Double Blessing: Don’t Settle for Less Than You’re Called to Bless, Multnomah, 2019.
Key Sermon Illustration
The Relief of Getting Caught
Years ago, visiting one of the London prisons, I heard a statement made by one of the prisoners that impressed me very much. He said to me, ‘You do not know what a relief it is to be found out.’ We discussed the matter at some length because I wanted to understand and I wanted to see what he meant. What I discovered was that for years he had been aware that being a professional thief was not exactly what he had aimed at. He had a sense of honesty, of loyalty, of integrity, and yet this sense of integrity did not help him overcome his problem, because whenever he made an attempt at changing his life, everyone around him pricked up their ears.
On the one hand people said, ‘What nonsense! Are you going to join the opposite camp? Are you going to become an honest man with all the evils that means–becoming as hypocritical as those who exploit others, as untruthful, as conventional, as lacking in authenticity, as alien to your most natural impulses? And others began to look at him with suspicion. People who had never discovered in the past that he was a thief began to see changes in him and began to imagine that he might very well be one. And even those people with whom he had a quite natural, good, honest relationship began to treat him with circumspection and suspicion.
So every attempt he made to change his behaviour, and to allow other sides of his personality to take over, was nipped in the bud – on the one hand by the reactions of his own clan, his own gang, his normal surroundings, and on the other by the people he wished to join, but who became the more alien to him as he began to try to become more like them, because every change exposed more of his predicament.
One day he was caught. There was a very very great feeling of shame, of distress, and then a sense of liberation: ‘Now I have no need to hide who I am, or rather, who I was. There is no need to be hypocritical, to be what I am not. I can now become whatever I choose.

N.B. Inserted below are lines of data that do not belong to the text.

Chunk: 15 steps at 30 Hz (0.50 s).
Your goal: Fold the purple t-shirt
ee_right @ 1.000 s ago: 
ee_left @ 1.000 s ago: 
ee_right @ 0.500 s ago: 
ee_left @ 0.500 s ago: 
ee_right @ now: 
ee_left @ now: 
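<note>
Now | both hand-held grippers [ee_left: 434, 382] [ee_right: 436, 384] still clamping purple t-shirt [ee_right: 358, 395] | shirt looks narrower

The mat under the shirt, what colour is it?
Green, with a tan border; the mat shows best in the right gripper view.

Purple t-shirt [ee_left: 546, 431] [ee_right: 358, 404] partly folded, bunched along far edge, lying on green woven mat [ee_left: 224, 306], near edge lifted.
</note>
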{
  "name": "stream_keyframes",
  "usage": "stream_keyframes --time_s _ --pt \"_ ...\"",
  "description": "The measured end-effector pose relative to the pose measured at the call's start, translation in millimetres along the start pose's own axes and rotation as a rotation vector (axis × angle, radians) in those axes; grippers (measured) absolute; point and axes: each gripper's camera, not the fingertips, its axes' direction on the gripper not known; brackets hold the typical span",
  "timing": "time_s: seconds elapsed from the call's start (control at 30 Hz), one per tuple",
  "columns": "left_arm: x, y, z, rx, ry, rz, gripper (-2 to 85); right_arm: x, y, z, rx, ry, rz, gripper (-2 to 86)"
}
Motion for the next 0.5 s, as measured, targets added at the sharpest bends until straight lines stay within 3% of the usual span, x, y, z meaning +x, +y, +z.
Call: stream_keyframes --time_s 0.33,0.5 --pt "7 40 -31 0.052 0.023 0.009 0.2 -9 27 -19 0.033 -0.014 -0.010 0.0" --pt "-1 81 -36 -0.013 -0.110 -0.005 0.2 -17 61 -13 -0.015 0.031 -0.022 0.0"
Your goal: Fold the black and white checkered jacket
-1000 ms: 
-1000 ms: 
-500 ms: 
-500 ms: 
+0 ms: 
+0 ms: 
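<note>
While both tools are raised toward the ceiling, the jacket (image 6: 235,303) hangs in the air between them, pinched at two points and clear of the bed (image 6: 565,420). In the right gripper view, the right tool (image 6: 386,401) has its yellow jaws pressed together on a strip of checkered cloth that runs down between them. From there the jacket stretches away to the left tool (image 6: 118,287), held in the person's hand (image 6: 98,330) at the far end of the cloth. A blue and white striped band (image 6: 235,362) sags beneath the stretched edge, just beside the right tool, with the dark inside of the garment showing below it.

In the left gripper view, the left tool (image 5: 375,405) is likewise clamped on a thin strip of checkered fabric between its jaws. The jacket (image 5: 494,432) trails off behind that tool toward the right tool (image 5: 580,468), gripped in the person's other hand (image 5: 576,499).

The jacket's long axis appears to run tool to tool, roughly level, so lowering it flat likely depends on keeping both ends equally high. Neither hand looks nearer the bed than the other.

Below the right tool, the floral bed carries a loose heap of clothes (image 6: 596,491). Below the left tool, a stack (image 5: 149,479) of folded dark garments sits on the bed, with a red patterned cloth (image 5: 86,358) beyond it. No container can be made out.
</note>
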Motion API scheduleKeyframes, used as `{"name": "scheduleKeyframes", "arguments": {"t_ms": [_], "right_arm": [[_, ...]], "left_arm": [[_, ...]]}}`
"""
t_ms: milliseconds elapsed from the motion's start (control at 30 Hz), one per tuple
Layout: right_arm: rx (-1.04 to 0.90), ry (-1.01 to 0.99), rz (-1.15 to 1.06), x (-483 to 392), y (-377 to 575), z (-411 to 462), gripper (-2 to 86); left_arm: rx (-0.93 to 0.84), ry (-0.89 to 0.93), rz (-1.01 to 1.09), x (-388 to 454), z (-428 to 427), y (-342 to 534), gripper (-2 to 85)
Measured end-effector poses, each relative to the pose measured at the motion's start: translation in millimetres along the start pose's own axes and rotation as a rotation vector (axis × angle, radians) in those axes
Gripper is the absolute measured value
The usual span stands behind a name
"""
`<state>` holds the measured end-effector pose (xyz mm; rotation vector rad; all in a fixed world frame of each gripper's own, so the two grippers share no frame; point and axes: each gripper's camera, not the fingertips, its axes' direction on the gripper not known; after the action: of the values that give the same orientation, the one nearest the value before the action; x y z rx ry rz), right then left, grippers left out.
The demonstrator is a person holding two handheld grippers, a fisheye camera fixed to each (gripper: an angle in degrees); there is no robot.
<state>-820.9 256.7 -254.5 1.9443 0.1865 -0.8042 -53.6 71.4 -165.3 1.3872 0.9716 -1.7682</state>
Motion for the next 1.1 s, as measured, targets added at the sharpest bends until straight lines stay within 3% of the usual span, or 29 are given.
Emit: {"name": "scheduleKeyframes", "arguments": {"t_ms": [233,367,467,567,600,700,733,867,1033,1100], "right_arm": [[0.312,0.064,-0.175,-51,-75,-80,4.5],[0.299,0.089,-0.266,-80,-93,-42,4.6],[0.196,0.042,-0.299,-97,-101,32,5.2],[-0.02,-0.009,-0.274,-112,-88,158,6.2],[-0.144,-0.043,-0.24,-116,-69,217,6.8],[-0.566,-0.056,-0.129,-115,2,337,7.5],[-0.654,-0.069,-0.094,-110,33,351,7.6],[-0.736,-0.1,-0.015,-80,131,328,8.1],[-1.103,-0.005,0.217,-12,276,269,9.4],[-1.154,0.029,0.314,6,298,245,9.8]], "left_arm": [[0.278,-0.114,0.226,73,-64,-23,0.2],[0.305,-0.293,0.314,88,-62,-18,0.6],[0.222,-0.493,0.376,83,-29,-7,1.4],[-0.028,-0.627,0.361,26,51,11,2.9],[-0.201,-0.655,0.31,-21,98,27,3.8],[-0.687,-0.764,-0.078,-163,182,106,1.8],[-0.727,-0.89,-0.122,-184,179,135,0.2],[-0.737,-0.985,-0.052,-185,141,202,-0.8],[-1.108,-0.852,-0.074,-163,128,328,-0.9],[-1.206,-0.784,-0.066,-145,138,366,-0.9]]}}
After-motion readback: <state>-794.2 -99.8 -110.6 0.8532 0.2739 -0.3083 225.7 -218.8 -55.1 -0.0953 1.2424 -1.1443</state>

I can either remain a thief, in which case there are ways in which I can behave well enough in prison to get out of it soon enough to go back to my job, having learnt a great deal from my fellow inmates – or else I can choose to change and start anew.
Metropolitan Anthony of Sourozh, Coming Closer To Christ, Confession and Forgiveness, SPCK, 2009.
The Silent Daily Anxiety
In his devotional guide on preparing for the rite of confession in the Evangelical Lutheran Church, the nineteenth-century Danish philosopher Søren Kierkegaard says that true repentance from the perspective of the Eternal One “is a silent daily anxiety.” When we abandon the practice, terror may seize us at unexpected moments and keep us frozen and stuck in our relationship with God. Kierkegaard illustrates what he means through the story of a man who had served a sentence in prison:
After he had suffered for his wrong acts he went back into ordinary society, improved. Then he went to a strange land, where he was not known, and where he became known for his worthy conduct. All was forgotten. Then one day there appeared a fugitive that recognized the distinguished person as his equal back in those miserable days. This was a terrifying memory to meet. A deathlike fear shook him each time this man passed.
Although silent, his memory shouted in a high voice until through the voice of this vile fugitive it took on words. Then suddenly despair seized this man, who seemed to have been saved. And it seized him just because repentance was forgotten, because the improvement toward society was not the resigning of himself to God, so that in the humility of repentance he might remember what he had been.
Annemarie S. Kidder, Making Confession, Hearing Confession A History of the Cure of Souls, Liturgical Press, 2010. Original Source Søren Kierkegaard, Purity of Heart Is to Will One Thing: Spiritual Preparation for the Office of Confession (New York: Harper & Brothers, 1938), 45.